Довершит вожделенные переживания «божественного наслаждения» и «утешения от всех человеческих невзгод» неизбежный нарастающий конфликт между высвобожденным монстром эго и этическими и моральными концепциями, которые вводятся в сознание воспитанием и закрепляются индивидуальным и социальным жизненным опытом.
Подобного рода конфликт у Де Квинси «образует… область навязчивого галлюцинирования героя, которого „мучат Китаем“, и вызывает к литературной жизни малайца, который „и есть воплощение опиума“». Да вот только не «полное раскрепощение вызвало его на поверхность сознания», а другое, тоже общечеловеческое свойство души нашей (пока, к сожалению, гораздо меньше исследованное) — винить во всех бедах своих не себя, а кого-то другого. Феномен поисков козла отпущения органически вплетен в ксенофобную практику великодержавного шовинизма, и где, как не в Китае, в Азии, искать англичанину XIX века «иностранного» агрессора? Сэр Уинстон Черчилль, потомственный герцог Мальборо, похвалялся, что англичанам чужд антисемитизм. Но он им был просто не нужен, у них был Восток.
РЕПЛИКА ВТОРАЯ (литературная). Джек Лондон поразительно верно описывает состояние панического страха у человека, пораженного приступом малярийной лихорадки, который, как известно, наступает на фоне ощущения полного здоровья. Инстинкт самосохранения, заложенный эволюцией краеугольным камнем в психологические механизмы сохранения вида, безошибочно определяет зыбкую и не всегда понятную нам самим грань между здоровьем и болезнью, между нормой и патологией. Потому и «вызвал страх и недоумение современников» выход в свет романа Томаса Де Квинси, что художественной литературе имманентно присущи свойства симптоматичности для социальной психологии.

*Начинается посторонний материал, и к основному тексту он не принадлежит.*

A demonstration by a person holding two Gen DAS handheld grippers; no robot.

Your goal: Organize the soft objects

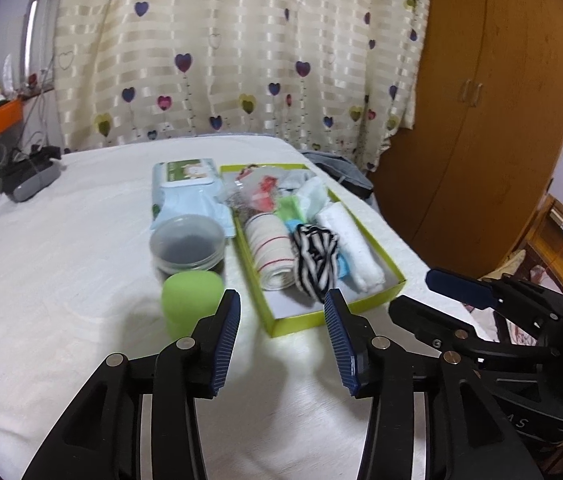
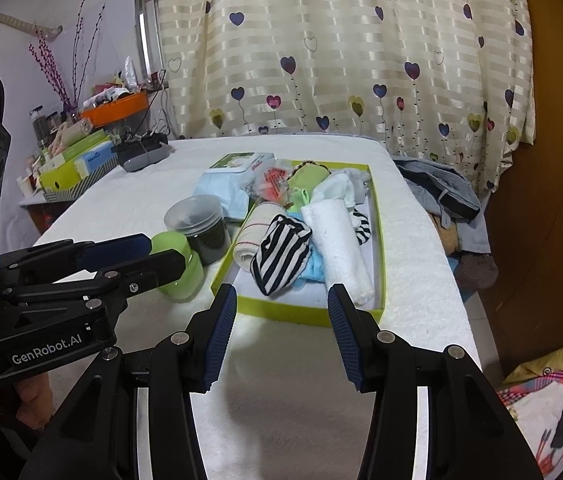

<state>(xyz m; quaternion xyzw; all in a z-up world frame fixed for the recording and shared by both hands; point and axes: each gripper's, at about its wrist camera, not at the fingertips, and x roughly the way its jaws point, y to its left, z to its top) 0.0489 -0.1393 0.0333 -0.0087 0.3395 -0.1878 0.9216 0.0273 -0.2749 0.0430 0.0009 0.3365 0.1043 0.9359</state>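
Observation:
A lime-green shallow box [image 1: 323,314] [image 2: 378,240] lies on the white-covered table. It holds a rolled cream towel with red stripes [image 1: 271,254] [image 2: 255,234], a black-and-white striped cloth [image 1: 317,258] [image 2: 279,254], a white folded towel [image 1: 351,246] [image 2: 339,246] and small green, blue and red items at the back. My left gripper [image 1: 281,338] is open and empty, just short of the box's near left corner. My right gripper [image 2: 281,330] is open and empty before the box's near edge. Each gripper shows in the other view, the right one [image 1: 437,296] and the left one [image 2: 161,252].
A green cup [image 1: 189,300] [image 2: 179,270] and a clear lidded jar with dark contents [image 1: 187,246] [image 2: 201,228] stand left of the box. A wet-wipes pack [image 1: 187,184] lies behind them. A black device [image 1: 29,178] sits far left. Clothes [image 2: 437,188] hang off the table's right edge.

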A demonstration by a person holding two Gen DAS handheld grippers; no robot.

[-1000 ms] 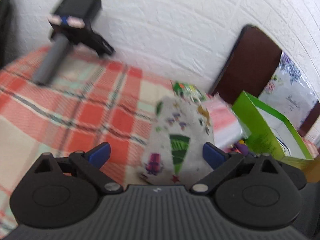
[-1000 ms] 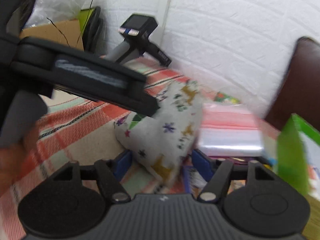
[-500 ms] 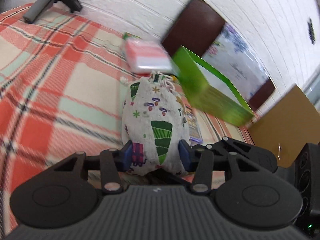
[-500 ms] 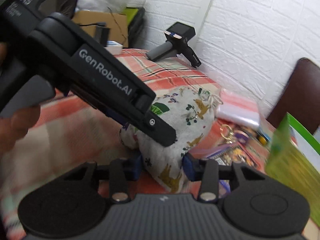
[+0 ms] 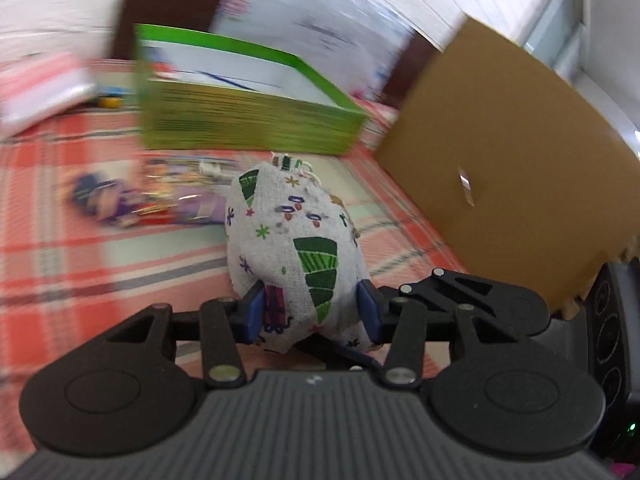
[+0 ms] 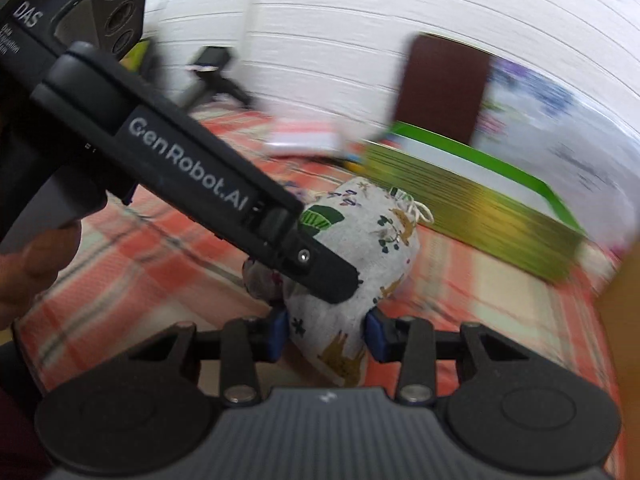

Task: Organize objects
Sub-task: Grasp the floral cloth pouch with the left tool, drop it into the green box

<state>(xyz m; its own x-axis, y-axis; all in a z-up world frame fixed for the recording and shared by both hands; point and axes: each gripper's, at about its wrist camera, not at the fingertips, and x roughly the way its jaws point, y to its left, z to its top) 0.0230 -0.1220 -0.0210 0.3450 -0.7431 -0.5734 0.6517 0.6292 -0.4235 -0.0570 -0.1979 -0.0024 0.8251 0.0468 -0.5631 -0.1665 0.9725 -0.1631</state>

Общество, как и любой живой организм, подвержено болезням — кризисам. Политическим, экономическим, гносеологическим — самым разным. И как защитные механизмы, своего рода социальный иммунитет можно расценивать интуитивное табуирование некоторых проявлений социальной активности. Например, табу на инцест или десять заповедей Моисеевых. Дабы предохранить социум от метастатического саморазрушения. Художественная литература, в силу ее упомянутой выше симптоматичности, также не может быть свободна от ТАКОГО табуирования.